Als je aan de beurt bent, moet je één van jouw stenen op een vrije tegel plaatsen. Als je hiermee een rij met louter bezette tegels voltooit, scoor je zoveel punten als de rij lang is. Het maakt niet uit door wie deze tegels zijn bezet. Een rij is een reeks aangrenzende tegels in een rechte lijn, die eindigt bij een open plek aan de rand of in het midden van het speelveld. Rijen kunnen horizontaal, verticaal en diagonaal worden gevormd. Het is dus mogelijk om met één steen meerdere rijen te voltooien. Het spel is voorbij zodra de laatste steen is gelegd. Dan volgt een eindtelling, waarbij je zeer veel punten kunt verdienen met opeenvolgende eigen stenen.

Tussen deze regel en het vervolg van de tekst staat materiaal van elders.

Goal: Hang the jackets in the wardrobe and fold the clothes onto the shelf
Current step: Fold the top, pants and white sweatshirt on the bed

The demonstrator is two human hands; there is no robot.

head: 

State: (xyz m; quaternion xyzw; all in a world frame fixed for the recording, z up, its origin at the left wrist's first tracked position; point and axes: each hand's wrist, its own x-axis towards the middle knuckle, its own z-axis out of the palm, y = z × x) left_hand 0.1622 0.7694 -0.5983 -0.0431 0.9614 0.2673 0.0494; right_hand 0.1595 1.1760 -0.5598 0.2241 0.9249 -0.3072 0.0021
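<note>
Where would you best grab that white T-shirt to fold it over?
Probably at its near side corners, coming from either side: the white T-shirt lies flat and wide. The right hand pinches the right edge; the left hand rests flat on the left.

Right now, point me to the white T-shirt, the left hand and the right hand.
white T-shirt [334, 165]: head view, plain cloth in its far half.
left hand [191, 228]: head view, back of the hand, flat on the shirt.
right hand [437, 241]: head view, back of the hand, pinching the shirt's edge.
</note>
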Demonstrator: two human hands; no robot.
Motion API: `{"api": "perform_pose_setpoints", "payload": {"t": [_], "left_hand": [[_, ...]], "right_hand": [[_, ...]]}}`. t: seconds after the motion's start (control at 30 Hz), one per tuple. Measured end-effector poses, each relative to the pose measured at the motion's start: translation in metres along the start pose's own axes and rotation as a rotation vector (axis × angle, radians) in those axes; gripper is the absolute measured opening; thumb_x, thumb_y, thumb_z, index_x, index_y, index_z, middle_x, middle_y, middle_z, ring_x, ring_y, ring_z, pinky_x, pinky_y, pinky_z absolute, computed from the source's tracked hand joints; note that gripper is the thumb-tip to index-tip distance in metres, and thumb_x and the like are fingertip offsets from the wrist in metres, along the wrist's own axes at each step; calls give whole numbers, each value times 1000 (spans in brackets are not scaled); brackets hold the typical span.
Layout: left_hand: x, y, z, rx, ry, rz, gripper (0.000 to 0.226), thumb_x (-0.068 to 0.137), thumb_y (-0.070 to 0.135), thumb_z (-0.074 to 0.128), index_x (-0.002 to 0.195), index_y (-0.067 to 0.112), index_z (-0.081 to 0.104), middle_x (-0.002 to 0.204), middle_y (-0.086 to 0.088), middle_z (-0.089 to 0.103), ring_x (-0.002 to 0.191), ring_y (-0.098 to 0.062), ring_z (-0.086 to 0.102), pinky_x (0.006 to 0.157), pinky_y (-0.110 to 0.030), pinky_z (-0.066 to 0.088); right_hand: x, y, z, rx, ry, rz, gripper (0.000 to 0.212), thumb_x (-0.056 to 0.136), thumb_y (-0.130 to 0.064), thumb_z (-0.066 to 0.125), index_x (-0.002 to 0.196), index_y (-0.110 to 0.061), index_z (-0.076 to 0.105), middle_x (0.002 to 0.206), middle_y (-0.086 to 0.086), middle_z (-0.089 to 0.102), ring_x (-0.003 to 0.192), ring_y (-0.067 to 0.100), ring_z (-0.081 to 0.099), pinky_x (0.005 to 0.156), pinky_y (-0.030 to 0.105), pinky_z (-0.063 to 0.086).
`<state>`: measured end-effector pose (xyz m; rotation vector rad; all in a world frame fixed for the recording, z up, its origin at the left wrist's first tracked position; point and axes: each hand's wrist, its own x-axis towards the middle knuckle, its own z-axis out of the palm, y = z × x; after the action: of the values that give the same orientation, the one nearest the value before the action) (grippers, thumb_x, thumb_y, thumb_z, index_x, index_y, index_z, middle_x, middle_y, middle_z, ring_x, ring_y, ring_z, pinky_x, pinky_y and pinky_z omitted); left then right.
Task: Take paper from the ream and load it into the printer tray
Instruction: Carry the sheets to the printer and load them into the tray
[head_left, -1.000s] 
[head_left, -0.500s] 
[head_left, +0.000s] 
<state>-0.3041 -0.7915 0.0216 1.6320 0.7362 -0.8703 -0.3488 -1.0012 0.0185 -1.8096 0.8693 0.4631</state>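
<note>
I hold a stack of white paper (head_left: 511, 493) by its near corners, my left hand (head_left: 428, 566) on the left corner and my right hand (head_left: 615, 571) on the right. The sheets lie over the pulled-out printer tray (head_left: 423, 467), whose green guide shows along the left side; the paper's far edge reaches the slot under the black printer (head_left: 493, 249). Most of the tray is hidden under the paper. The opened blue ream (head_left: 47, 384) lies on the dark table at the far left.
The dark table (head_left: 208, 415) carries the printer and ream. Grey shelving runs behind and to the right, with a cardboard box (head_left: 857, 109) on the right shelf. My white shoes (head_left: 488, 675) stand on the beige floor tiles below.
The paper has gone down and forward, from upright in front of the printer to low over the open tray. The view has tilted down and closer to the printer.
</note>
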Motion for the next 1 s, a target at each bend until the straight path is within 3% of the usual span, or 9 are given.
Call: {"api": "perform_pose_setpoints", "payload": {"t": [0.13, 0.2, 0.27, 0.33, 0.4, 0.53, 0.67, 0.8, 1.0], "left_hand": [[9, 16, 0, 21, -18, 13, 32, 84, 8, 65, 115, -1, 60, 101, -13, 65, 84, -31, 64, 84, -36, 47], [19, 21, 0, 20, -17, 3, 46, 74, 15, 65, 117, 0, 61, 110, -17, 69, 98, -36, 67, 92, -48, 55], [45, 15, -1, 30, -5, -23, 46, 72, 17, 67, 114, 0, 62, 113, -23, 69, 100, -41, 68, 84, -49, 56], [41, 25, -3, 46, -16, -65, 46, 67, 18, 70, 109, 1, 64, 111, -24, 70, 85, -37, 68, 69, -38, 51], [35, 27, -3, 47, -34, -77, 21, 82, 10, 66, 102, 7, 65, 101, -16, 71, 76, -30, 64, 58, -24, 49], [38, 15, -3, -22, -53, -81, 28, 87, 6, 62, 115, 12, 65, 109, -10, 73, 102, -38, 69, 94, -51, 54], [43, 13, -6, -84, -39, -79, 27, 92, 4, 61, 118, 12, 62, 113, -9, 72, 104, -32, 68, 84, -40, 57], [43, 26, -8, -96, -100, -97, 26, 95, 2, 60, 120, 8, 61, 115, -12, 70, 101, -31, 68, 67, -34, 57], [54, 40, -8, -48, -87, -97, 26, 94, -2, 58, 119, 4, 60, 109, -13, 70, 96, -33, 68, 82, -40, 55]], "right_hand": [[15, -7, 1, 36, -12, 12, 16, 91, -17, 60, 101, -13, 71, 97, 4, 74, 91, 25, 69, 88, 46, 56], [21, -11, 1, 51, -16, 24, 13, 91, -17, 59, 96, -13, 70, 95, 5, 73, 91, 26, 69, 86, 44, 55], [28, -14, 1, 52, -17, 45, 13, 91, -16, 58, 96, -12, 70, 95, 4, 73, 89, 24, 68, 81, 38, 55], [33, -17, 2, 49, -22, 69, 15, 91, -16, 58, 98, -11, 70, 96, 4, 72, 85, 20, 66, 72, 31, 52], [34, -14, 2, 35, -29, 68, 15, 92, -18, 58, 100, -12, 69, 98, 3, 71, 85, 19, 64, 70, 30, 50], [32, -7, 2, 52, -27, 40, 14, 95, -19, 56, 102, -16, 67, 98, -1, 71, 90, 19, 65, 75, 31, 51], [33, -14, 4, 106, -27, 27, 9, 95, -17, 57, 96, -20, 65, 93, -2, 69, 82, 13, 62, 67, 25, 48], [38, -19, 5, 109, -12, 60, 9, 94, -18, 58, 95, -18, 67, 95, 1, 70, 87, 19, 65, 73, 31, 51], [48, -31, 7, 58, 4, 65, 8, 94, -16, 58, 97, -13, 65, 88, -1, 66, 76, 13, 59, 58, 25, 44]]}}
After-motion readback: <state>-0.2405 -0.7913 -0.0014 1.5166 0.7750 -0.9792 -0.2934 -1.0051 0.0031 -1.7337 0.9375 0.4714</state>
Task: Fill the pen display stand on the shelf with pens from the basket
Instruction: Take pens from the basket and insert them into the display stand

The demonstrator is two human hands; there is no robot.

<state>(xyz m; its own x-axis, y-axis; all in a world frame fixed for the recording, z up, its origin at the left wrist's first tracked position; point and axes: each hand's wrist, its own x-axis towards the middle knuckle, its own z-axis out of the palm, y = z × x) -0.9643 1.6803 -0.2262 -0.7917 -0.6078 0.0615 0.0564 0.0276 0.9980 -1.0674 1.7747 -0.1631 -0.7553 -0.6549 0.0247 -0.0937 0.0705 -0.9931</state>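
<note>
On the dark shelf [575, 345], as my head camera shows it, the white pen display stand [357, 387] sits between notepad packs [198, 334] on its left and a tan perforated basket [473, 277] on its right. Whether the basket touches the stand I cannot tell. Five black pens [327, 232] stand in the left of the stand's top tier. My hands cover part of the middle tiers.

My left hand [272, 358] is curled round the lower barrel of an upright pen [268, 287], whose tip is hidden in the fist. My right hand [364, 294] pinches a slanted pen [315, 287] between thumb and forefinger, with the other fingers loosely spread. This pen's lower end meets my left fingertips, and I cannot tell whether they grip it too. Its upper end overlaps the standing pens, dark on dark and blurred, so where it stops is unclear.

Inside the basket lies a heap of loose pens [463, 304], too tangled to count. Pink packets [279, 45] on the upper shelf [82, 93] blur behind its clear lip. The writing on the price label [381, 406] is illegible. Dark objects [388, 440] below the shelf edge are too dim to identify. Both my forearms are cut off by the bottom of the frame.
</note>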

Een rijtje van vier eigen stenen is 10 punten waard, een rij van zeven of meer levert maar liefst 40 punten op. Ook deze eigen rijen worden horizontaal, verticaal en diagonaal geteld. De speler met de meeste punten wint het spel Lino. Het verdient aanbeveling om twee potjes op hetzelfde speelveld te spelen en daarbij van startspeler te wisselen.